**Task directions**. If pictures appear among the lines below, leave them out while you return exactly the lines from the one with "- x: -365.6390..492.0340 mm" through the one with "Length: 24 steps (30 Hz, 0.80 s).".

**Saved data entries**.
== Segment start ==

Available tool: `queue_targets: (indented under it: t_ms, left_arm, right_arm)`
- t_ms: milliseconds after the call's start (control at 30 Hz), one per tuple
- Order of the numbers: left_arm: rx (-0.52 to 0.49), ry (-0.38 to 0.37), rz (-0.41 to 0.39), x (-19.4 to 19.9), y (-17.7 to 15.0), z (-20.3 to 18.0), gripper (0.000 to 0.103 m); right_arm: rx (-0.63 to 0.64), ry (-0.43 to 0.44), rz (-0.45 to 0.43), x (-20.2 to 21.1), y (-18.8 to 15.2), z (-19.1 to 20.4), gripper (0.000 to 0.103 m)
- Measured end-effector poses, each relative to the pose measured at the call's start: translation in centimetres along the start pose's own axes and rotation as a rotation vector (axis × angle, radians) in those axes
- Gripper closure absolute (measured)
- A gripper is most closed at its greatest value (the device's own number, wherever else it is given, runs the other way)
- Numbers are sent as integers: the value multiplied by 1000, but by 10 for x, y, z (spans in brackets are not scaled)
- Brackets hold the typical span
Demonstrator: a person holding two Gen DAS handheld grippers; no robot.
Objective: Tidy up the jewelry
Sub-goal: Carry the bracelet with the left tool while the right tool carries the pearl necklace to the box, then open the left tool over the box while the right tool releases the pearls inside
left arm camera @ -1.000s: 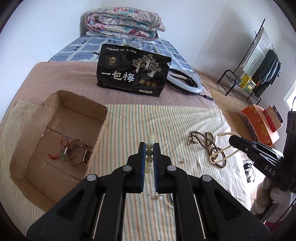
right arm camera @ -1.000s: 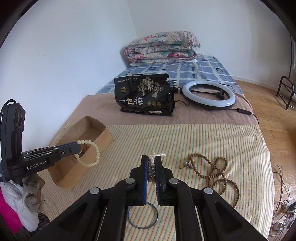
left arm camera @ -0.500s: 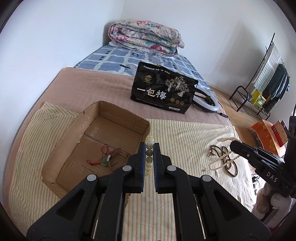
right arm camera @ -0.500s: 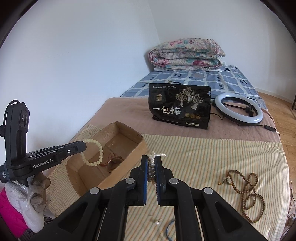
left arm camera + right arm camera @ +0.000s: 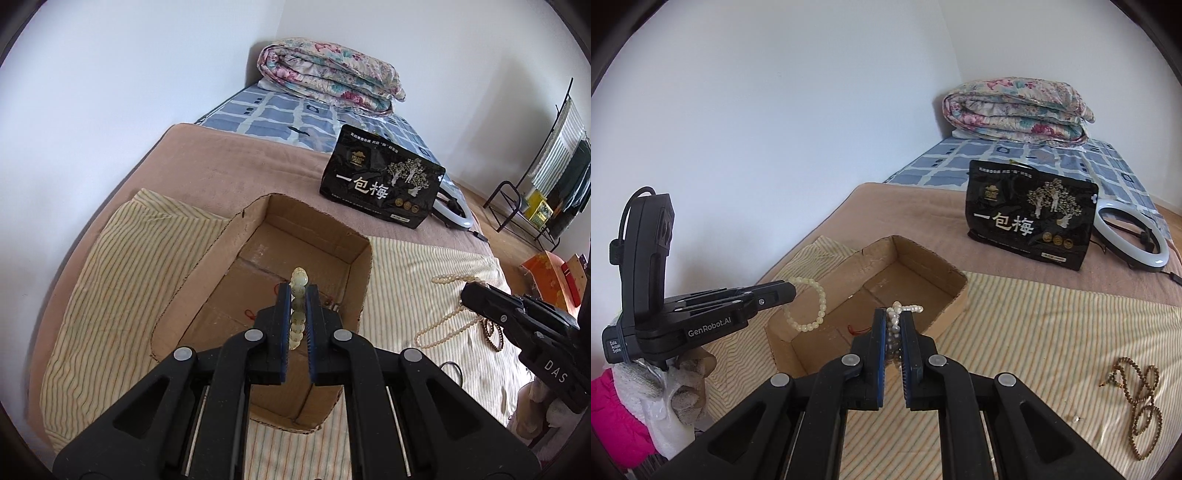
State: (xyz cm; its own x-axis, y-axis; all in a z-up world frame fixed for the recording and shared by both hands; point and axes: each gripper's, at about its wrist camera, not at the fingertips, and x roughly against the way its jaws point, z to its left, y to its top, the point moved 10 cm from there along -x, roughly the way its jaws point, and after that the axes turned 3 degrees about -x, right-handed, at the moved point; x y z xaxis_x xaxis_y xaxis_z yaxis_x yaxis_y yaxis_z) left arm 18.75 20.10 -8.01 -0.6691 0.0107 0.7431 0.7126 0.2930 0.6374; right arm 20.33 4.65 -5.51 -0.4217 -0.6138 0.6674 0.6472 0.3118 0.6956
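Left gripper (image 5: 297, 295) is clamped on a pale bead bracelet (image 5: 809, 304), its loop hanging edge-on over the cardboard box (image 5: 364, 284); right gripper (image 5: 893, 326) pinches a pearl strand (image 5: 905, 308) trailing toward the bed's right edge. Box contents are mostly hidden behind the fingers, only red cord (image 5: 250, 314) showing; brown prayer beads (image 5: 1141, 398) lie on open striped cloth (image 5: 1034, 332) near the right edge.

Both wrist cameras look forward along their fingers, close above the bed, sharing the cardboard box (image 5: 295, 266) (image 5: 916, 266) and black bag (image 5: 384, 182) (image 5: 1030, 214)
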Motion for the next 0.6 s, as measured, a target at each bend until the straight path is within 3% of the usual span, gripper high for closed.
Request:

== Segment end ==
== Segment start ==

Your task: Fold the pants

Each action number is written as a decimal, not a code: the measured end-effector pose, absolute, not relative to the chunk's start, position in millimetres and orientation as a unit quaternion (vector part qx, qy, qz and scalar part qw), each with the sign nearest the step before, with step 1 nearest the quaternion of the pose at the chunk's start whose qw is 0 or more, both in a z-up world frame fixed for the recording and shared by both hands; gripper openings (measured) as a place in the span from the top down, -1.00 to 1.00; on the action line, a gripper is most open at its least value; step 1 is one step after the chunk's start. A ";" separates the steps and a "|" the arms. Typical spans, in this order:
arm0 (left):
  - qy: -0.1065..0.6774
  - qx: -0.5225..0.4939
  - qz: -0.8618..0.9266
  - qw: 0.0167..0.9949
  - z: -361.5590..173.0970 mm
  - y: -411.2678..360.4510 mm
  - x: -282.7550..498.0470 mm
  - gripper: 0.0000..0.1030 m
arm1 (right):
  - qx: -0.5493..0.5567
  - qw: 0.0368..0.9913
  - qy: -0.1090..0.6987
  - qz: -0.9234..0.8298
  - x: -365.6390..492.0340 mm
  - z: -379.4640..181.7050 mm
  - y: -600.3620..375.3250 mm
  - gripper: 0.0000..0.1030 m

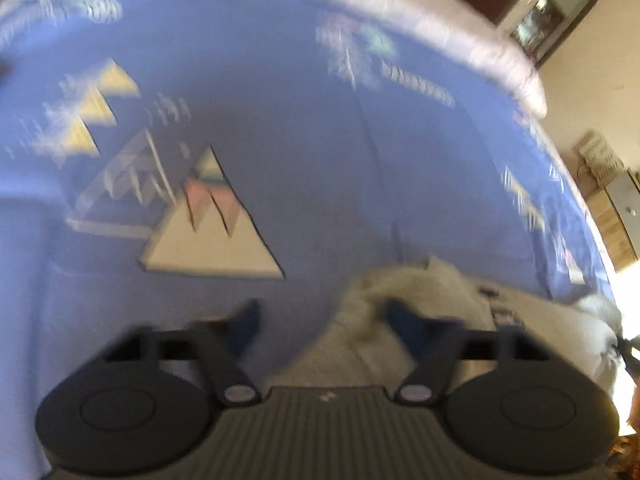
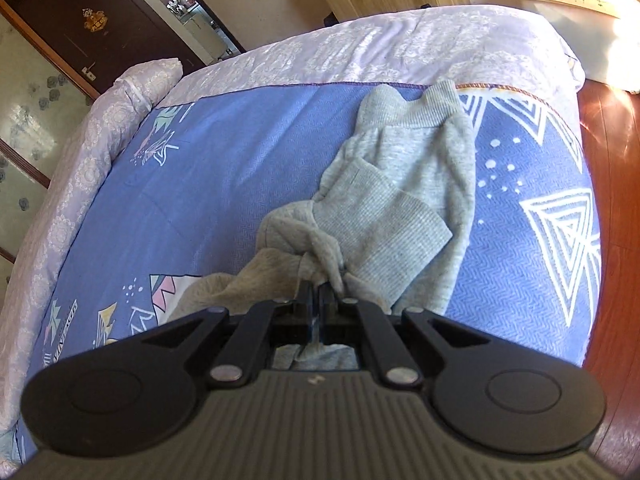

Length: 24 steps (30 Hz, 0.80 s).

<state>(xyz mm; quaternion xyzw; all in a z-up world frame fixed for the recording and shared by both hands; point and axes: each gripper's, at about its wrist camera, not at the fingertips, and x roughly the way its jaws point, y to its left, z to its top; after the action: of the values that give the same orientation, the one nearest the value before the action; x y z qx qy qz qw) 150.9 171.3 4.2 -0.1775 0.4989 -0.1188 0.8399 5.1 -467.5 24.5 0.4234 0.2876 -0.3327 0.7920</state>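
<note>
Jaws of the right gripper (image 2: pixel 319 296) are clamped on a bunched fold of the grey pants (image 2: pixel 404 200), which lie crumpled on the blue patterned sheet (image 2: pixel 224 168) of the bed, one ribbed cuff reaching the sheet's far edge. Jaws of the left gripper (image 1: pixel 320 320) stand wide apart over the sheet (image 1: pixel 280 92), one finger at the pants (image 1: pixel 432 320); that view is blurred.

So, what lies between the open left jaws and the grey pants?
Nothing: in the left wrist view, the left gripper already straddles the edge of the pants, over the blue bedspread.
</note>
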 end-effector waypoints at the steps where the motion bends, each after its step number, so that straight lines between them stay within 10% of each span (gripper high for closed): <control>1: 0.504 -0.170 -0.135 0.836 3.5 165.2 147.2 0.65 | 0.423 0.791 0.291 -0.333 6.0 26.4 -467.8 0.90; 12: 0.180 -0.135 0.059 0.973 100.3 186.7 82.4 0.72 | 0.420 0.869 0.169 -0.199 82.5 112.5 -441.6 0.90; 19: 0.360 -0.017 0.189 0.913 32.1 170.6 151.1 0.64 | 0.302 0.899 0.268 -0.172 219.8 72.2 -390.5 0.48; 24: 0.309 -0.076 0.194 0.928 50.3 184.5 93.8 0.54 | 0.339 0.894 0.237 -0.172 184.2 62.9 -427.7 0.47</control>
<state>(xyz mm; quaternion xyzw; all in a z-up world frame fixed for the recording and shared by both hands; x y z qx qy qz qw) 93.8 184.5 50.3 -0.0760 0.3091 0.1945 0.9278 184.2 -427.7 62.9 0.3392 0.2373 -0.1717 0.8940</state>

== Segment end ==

**Written answer**.
  - x: -365.6390..492.0340 mm
  - z: -379.4640..181.7050 mm
  - y: -600.3620..375.3250 mm
  - gripper: 0.0000..0.1030 m


Length: 24 steps (30 Hz, 0.80 s).

No more output is needed.